RECORDS PROVIDED START

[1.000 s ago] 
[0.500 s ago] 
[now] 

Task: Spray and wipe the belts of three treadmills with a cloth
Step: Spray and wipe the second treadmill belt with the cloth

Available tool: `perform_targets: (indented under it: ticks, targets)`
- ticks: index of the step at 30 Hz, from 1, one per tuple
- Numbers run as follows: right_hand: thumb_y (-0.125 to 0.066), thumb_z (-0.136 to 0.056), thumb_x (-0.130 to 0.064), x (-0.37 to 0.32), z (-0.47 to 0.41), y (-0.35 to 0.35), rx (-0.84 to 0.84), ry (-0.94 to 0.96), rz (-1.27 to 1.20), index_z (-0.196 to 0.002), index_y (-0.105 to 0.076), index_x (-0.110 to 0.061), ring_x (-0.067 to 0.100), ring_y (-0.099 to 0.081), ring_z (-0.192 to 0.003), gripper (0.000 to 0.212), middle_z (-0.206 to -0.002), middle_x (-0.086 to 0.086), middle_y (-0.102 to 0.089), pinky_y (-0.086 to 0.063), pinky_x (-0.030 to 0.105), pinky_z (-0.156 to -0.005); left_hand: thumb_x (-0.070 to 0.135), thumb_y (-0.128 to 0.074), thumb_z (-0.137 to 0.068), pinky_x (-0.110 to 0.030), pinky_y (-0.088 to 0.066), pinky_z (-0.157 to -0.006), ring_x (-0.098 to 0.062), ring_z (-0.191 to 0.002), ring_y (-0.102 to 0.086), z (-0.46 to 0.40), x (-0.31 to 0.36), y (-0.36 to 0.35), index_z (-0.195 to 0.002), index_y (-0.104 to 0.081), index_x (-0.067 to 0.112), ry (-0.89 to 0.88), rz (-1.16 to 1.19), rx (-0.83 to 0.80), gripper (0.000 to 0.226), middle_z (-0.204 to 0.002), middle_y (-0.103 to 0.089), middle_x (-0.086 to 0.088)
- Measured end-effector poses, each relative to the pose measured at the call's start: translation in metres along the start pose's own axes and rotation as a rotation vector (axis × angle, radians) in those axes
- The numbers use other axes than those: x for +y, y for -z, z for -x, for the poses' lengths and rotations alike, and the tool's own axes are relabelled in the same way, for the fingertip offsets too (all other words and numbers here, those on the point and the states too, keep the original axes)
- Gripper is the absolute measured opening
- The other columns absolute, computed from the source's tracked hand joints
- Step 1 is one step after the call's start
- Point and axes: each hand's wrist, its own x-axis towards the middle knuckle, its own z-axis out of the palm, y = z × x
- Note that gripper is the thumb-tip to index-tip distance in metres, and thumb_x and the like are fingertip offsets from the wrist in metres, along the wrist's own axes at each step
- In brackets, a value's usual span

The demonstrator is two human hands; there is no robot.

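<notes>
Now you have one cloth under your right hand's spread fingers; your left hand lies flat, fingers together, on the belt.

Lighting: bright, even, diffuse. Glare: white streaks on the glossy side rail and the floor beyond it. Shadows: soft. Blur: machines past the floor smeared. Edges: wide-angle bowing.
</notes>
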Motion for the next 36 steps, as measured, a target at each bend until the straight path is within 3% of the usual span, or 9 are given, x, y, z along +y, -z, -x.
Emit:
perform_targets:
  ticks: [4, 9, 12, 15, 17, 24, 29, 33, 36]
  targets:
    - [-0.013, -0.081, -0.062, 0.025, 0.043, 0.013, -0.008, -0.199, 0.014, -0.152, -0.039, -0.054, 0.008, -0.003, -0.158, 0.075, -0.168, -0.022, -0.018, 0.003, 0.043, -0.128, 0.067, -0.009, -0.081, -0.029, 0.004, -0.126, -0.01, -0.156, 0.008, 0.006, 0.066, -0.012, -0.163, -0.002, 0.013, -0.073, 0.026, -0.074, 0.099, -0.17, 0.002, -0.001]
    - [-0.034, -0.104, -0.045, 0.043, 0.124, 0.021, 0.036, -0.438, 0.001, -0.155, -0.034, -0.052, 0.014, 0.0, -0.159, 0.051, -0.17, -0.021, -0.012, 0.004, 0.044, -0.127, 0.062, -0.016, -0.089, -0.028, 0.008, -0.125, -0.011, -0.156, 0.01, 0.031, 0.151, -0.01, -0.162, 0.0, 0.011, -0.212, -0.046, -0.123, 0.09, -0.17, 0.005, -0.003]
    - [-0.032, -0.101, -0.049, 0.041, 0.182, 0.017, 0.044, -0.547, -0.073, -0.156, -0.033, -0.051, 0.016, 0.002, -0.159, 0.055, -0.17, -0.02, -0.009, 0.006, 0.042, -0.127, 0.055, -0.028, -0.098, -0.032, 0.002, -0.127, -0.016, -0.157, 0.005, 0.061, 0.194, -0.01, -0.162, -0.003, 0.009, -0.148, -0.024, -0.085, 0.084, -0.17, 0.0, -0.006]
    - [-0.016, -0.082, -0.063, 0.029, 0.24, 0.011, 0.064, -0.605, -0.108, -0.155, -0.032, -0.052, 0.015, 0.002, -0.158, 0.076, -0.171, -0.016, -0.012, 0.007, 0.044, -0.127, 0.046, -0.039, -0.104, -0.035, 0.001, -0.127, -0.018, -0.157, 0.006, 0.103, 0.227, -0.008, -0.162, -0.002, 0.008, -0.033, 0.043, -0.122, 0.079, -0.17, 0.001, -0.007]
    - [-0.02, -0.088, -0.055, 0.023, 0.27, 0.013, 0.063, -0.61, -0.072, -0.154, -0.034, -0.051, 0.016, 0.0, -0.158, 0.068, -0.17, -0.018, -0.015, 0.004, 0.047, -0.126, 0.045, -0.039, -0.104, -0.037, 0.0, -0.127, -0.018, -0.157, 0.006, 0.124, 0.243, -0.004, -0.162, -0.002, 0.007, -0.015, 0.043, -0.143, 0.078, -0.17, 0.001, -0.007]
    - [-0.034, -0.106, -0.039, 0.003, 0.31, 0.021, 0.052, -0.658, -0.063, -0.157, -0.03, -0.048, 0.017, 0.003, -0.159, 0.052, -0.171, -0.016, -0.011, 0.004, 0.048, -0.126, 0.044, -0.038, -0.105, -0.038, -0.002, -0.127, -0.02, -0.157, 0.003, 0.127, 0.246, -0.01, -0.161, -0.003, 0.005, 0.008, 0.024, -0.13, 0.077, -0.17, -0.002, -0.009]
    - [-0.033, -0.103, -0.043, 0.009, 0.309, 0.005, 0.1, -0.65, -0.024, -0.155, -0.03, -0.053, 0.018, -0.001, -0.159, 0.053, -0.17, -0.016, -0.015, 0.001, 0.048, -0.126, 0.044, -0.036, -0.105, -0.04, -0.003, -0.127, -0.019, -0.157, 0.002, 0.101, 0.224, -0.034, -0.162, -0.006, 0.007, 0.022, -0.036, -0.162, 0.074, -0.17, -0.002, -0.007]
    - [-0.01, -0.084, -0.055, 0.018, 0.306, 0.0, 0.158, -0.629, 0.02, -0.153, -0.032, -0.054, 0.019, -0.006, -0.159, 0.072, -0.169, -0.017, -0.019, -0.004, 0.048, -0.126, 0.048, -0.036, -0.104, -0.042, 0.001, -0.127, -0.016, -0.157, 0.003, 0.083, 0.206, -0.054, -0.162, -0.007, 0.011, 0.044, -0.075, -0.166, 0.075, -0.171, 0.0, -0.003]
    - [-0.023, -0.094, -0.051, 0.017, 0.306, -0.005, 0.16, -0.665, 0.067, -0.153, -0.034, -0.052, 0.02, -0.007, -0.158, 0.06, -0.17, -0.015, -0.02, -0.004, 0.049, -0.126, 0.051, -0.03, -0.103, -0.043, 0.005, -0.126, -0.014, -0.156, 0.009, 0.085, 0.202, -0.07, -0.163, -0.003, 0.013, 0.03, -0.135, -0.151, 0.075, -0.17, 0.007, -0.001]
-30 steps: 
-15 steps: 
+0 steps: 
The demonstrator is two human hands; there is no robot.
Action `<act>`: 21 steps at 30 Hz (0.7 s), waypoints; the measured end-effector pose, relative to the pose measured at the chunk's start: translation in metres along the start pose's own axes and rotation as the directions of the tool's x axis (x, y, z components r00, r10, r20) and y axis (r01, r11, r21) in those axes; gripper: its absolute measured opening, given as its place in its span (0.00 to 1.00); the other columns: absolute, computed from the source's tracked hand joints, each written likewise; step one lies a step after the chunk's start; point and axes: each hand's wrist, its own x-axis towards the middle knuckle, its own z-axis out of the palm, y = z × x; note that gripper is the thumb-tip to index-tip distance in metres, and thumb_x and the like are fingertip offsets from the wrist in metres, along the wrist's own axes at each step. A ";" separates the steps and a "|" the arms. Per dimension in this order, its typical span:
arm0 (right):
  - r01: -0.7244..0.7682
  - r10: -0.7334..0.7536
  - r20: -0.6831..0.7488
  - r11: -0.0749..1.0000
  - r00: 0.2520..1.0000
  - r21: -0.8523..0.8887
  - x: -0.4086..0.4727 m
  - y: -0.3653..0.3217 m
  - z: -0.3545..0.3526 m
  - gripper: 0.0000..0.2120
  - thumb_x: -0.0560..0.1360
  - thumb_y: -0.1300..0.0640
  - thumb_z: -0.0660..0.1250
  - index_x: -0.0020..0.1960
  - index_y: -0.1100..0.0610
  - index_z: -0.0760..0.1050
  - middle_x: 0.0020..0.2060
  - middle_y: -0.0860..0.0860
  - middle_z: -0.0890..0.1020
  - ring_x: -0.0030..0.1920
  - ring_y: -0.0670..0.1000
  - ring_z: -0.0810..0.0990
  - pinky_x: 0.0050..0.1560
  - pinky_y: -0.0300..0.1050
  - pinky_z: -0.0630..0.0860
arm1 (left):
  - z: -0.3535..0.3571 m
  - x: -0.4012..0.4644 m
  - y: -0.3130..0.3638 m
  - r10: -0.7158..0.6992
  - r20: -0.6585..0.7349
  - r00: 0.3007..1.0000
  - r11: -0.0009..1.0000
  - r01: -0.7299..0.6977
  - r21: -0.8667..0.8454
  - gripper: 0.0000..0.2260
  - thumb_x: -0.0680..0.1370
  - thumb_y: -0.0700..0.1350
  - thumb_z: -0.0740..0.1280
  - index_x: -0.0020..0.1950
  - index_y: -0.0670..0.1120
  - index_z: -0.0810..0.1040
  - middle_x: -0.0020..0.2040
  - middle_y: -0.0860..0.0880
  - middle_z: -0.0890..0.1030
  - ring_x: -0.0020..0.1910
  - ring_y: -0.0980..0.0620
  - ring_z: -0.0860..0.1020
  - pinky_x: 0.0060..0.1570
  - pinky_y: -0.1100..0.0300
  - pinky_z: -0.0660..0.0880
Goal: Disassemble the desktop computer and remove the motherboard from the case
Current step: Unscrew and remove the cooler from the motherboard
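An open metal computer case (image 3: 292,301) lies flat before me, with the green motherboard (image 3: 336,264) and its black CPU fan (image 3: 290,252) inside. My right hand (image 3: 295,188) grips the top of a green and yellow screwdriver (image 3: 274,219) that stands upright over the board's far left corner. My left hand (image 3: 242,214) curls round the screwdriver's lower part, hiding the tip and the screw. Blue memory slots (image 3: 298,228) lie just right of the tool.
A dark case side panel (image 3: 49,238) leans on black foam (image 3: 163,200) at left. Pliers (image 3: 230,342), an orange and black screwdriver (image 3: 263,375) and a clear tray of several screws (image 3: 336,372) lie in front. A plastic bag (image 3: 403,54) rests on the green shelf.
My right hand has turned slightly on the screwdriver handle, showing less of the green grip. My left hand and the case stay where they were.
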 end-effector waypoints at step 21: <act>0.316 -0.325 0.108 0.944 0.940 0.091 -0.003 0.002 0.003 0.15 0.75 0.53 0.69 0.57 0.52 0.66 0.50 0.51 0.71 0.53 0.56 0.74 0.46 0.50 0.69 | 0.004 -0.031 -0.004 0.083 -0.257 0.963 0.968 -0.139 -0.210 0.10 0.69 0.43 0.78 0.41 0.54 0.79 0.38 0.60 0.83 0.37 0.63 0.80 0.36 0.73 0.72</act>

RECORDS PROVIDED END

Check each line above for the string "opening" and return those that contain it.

- Gripper is the absolute measured opening
Action `<act>`: 21 steps at 30 Hz (0.7 s), waypoints; the measured end-effector pose, relative to the pose measured at the chunk's start: translation in metres along the start pose's own axes and rotation as the directions of the tool's x axis (x, y, z components r00, r10, r20) and y axis (r01, r11, r21) in those axes; gripper: its absolute measured opening, given as its place in its span (0.00 to 1.00); the other columns: absolute, computed from the source's tracked hand joints, each written likewise; step one lies a step after the chunk's start; point and axes: each hand's wrist, its own x-axis towards the middle knuckle, its own z-axis out of the palm, y = z × x; note that gripper is the thumb-tip to index-tip distance in metres, and thumb_x and the like are fingertip offsets from the wrist in metres, along the wrist's own axes at each step. A ";" separates the steps and a "|" the arms. Per dimension in this order, its typical span:

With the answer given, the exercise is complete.